• WHAT IS EXPECTED: What's wanted is the full listing, reproduced exactly.

• SUPPLIED MATERIAL:
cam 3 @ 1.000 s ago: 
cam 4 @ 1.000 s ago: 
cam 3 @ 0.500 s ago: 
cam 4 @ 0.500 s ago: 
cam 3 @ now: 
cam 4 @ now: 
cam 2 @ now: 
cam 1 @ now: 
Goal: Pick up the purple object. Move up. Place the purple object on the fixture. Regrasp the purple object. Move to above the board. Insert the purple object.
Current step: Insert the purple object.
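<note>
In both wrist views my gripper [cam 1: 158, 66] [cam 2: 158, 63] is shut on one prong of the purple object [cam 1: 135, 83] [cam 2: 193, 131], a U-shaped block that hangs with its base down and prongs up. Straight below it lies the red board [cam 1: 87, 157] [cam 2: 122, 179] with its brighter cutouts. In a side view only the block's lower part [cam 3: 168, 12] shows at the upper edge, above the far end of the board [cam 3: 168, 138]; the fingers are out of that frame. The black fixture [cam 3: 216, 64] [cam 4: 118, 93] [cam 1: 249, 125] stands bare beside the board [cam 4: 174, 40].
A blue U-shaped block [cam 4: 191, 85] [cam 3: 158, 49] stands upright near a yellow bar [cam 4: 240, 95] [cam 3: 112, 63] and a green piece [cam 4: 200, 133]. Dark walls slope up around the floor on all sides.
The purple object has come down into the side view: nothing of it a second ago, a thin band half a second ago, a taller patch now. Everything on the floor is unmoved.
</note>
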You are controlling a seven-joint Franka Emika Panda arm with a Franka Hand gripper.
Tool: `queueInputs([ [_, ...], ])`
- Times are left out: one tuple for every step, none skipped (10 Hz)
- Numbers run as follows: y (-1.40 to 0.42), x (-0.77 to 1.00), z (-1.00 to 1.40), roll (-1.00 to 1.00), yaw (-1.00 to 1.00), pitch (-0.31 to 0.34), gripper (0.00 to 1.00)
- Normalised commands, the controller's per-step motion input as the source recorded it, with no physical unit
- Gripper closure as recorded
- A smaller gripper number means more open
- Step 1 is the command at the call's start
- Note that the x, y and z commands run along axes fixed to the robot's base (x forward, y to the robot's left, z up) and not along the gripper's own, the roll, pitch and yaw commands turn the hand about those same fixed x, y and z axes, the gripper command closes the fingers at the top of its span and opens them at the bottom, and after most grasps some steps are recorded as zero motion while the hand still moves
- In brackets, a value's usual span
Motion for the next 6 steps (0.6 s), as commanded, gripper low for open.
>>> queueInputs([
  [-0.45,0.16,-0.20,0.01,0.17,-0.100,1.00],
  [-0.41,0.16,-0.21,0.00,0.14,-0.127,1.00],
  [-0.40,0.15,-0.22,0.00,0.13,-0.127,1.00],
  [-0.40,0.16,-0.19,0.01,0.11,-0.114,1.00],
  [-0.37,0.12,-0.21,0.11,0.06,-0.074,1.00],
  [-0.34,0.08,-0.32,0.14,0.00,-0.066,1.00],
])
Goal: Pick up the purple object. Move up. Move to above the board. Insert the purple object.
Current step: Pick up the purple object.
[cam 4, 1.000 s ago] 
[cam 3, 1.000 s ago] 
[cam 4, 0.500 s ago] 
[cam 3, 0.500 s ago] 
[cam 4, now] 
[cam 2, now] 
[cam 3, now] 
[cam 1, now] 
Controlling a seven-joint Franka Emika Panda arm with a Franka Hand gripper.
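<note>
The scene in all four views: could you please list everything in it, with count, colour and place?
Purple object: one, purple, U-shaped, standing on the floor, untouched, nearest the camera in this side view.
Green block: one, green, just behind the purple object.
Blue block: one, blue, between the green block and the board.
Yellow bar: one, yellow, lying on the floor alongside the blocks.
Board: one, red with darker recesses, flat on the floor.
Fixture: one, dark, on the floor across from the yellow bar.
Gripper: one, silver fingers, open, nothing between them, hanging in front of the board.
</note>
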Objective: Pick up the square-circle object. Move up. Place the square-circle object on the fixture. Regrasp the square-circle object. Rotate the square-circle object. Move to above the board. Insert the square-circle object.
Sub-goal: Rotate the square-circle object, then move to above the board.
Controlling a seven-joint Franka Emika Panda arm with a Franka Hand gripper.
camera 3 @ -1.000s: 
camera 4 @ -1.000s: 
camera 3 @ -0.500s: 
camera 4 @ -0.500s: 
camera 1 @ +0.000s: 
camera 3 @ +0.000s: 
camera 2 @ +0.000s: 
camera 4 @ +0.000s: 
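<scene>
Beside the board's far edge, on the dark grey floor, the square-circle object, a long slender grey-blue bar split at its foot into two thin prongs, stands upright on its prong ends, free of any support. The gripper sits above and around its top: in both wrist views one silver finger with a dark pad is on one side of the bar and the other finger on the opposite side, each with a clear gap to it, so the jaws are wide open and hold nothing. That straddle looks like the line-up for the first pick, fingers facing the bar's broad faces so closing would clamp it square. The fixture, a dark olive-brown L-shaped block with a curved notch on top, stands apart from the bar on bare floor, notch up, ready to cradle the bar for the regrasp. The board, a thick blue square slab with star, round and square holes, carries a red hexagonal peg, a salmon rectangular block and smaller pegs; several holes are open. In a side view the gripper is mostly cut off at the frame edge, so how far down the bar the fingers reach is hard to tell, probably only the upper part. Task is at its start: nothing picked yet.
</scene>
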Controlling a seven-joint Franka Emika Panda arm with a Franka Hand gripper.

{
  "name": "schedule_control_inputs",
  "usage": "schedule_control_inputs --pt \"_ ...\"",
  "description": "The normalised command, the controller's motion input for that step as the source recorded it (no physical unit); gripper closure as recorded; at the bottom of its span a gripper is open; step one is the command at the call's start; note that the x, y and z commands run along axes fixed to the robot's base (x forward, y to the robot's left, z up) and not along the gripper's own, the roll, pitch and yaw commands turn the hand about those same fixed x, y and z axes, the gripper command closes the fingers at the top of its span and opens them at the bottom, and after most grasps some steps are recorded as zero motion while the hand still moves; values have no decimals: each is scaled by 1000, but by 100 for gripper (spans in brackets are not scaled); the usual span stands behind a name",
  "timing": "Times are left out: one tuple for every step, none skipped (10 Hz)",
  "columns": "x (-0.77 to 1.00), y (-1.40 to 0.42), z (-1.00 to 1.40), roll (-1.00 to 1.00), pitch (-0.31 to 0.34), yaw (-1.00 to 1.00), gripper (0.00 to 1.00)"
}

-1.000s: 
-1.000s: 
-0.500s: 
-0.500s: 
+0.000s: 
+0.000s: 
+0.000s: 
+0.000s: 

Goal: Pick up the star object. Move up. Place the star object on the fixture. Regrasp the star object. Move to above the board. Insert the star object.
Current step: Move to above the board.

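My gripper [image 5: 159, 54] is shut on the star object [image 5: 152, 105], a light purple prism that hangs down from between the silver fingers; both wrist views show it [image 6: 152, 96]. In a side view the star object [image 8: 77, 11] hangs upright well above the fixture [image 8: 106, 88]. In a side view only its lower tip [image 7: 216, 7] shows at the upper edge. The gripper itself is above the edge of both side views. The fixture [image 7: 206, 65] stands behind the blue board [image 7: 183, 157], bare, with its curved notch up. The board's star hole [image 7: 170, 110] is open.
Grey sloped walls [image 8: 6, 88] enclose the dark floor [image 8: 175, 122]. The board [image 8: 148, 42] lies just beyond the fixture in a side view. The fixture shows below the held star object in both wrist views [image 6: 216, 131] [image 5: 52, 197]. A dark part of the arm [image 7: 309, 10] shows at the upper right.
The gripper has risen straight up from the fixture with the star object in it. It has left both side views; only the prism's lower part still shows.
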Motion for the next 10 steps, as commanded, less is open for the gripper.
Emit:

• TASK RESULT:
cam 3 @ 1.000 s ago: 
cam 4 @ 1.000 s ago: 
cam 3 @ 0.500 s ago: 
cam 4 @ 0.500 s ago: 
cam 3 @ now: 
cam 4 @ now: 
cam 2 @ now: 
cam 1 @ now: 
Goal: Pick up the purple object. Move up. Place the purple object on the fixture. Regrasp the purple object. Move to above the board. Insert the purple object.
Current step: Insert the purple object.
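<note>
In both wrist views my gripper [cam 1: 158, 66] [cam 2: 158, 63] is shut on one prong of the purple object [cam 1: 135, 83] [cam 2: 193, 131], a U-shaped block that hangs with its base down and prongs up. Straight below it lies the red board [cam 1: 87, 157] [cam 2: 122, 179] with its brighter cutouts. In a side view only the block's lower part [cam 3: 168, 12] shows at the upper edge, above the far end of the board [cam 3: 168, 138]; the fingers are out of that frame. The black fixture [cam 3: 216, 64] [cam 4: 118, 93] [cam 1: 249, 125] stands bare beside the board [cam 4: 174, 40].
A blue U-shaped block [cam 4: 191, 85] [cam 3: 158, 49] stands upright near a yellow bar [cam 4: 240, 95] [cam 3: 112, 63] and a green piece [cam 4: 200, 133]. Dark walls slope up around the floor on all sides.
The purple object has come down into the side view: nothing of it a second ago, a thin band half a second ago, a taller patch now. Everything on the floor is unmoved.
</note>
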You are controlling a seven-joint Franka Emika Panda arm with a Franka Hand gripper.
Tool: `queueInputs([ [_, ...], ])`
- Times are left out: one tuple for every step, none skipped (10 Hz)
- Numbers run as follows: y (-1.40 to 0.42), x (-0.77 to 1.00), z (-1.00 to 1.40), roll (-1.00 to 1.00), yaw (-1.00 to 1.00), pitch (-0.31 to 0.34), gripper (0.00 to 1.00)
- Normalised commands, the controller's per-step motion input as the source recorded it, with no physical unit
- Gripper closure as recorded
- A smaller gripper number means more open
- Step 1 is the command at the call's start
- Note that the x, y and z commands run along axes fixed to the robot's base (x forward, y to the robot's left, z up) and not along the gripper's own, the roll, pitch and yaw commands turn the hand about those same fixed x, y and z axes, the gripper command closes the fingers at the top of its span and opens them at the bottom, and after most grasps some steps are recorded as zero motion while the hand still moves
- In brackets, a value's usual span
Motion for the next 6 steps (0.6 s), as commanded, gripper low for open.
>>> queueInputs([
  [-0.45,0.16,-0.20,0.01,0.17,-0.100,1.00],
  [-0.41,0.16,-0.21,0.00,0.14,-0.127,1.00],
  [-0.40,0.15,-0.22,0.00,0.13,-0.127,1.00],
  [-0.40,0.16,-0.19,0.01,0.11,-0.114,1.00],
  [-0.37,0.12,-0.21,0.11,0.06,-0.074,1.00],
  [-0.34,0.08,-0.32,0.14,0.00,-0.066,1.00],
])
Goal: Pick up the purple object. Move up. Move to above the board. Insert the purple object.
Current step: Pick up the purple object.
[cam 4, 1.000 s ago] 
[cam 3, 1.000 s ago] 
[cam 4, 0.500 s ago] 
[cam 3, 0.500 s ago] 
[cam 4, now] 
[cam 2, now] 
[cam 3, now] 
[cam 1, now] 
Controlling a seven-joint Franka Emika Panda arm with a Franka Hand gripper.
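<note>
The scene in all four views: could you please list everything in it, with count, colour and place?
Purple object: one, purple, U-shaped, standing on the floor, untouched, nearest the camera in this side view.
Green block: one, green, just behind the purple object.
Blue block: one, blue, between the green block and the board.
Yellow bar: one, yellow, lying on the floor alongside the blocks.
Board: one, red with darker recesses, flat on the floor.
Fixture: one, dark, on the floor across from the yellow bar.
Gripper: one, silver fingers, open, nothing between them, hanging in front of the board.
</note>
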Objective: Pick up the square-circle object. Move up. Place the square-circle object on the fixture. Regrasp the square-circle object. Rotate the square-circle object. Move to above the board. Insert the square-circle object.
Sub-goal: Rotate the square-circle object, then move to above the board.
Controlling a seven-joint Franka Emika Panda arm with a Franka Hand gripper.
camera 3 @ -1.000s: 
camera 4 @ -1.000s: 
camera 3 @ -0.500s: 
camera 4 @ -0.500s: 
camera 1 @ +0.000s: 
camera 3 @ +0.000s: 
camera 2 @ +0.000s: 
camera 4 @ +0.000s: 
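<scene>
Beside the board's far edge, on the dark grey floor, the square-circle object, a long slender grey-blue bar split at its foot into two thin prongs, stands upright on its prong ends, free of any support. The gripper sits above and around its top: in both wrist views one silver finger with a dark pad is on one side of the bar and the other finger on the opposite side, each with a clear gap to it, so the jaws are wide open and hold nothing. That straddle looks like the line-up for the first pick, fingers facing the bar's broad faces so closing would clamp it square. The fixture, a dark olive-brown L-shaped block with a curved notch on top, stands apart from the bar on bare floor, notch up, ready to cradle the bar for the regrasp. The board, a thick blue square slab with star, round and square holes, carries a red hexagonal peg, a salmon rectangular block and smaller pegs; several holes are open. In a side view the gripper is mostly cut off at the frame edge, so how far down the bar the fingers reach is hard to tell, probably only the upper part. Task is at its start: nothing picked yet.
</scene>
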Controlling a seven-joint Franka Emika Panda arm with a Franka Hand gripper.

{
  "name": "schedule_control_inputs",
  "usage": "schedule_control_inputs --pt \"_ ...\"",
  "description": "The normalised command, the controller's motion input for that step as the source recorded it (no physical unit); gripper closure as recorded; at the bottom of its span a gripper is open; step one is the command at the call's start; note that the x, y and z commands run along axes fixed to the robot's base (x forward, y to the robot's left, z up) and not along the gripper's own, the roll, pitch and yaw commands turn the hand about those same fixed x, y and z axes, the gripper command closes the fingers at the top of its span and opens them at the bottom, and after most grasps some steps are recorded as zero motion while the hand still moves; values have no decimals: each is scaled by 1000, but by 100 for gripper (spans in brackets are not scaled); the usual span stands behind a name",
  "timing": "Times are left out: one tuple for every step, none skipped (10 Hz)",
  "columns": "x (-0.77 to 1.00), y (-1.40 to 0.42), z (-1.00 to 1.40), roll (-1.00 to 1.00), pitch (-0.31 to 0.34), yaw (-1.00 to 1.00), gripper (0.00 to 1.00)"
}

-1.000s: 
-1.000s: 
-0.500s: 
-0.500s: 
+0.000s: 
+0.000s: 
+0.000s: 
+0.000s: 

Goal: Pick up the star object. Move up. Place the star object on the fixture. Regrasp the star object. Move to above the board. Insert the star object.
Current step: Move to above the board.

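My gripper [image 5: 159, 54] is shut on the star object [image 5: 152, 105], a light purple prism that hangs down from between the silver fingers; both wrist views show it [image 6: 152, 96]. In a side view the star object [image 8: 77, 11] hangs upright well above the fixture [image 8: 106, 88]. In a side view only its lower tip [image 7: 216, 7] shows at the upper edge. The gripper itself is above the edge of both side views. The fixture [image 7: 206, 65] stands behind the blue board [image 7: 183, 157], bare, with its curved notch up. The board's star hole [image 7: 170, 110] is open.
Grey sloped walls [image 8: 6, 88] enclose the dark floor [image 8: 175, 122]. The board [image 8: 148, 42] lies just beyond the fixture in a side view. The fixture shows below the held star object in both wrist views [image 6: 216, 131] [image 5: 52, 197]. A dark part of the arm [image 7: 309, 10] shows at the upper right.
The gripper has risen straight up from the fixture with the star object in it. It has left both side views; only the prism's lower part still shows.
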Motion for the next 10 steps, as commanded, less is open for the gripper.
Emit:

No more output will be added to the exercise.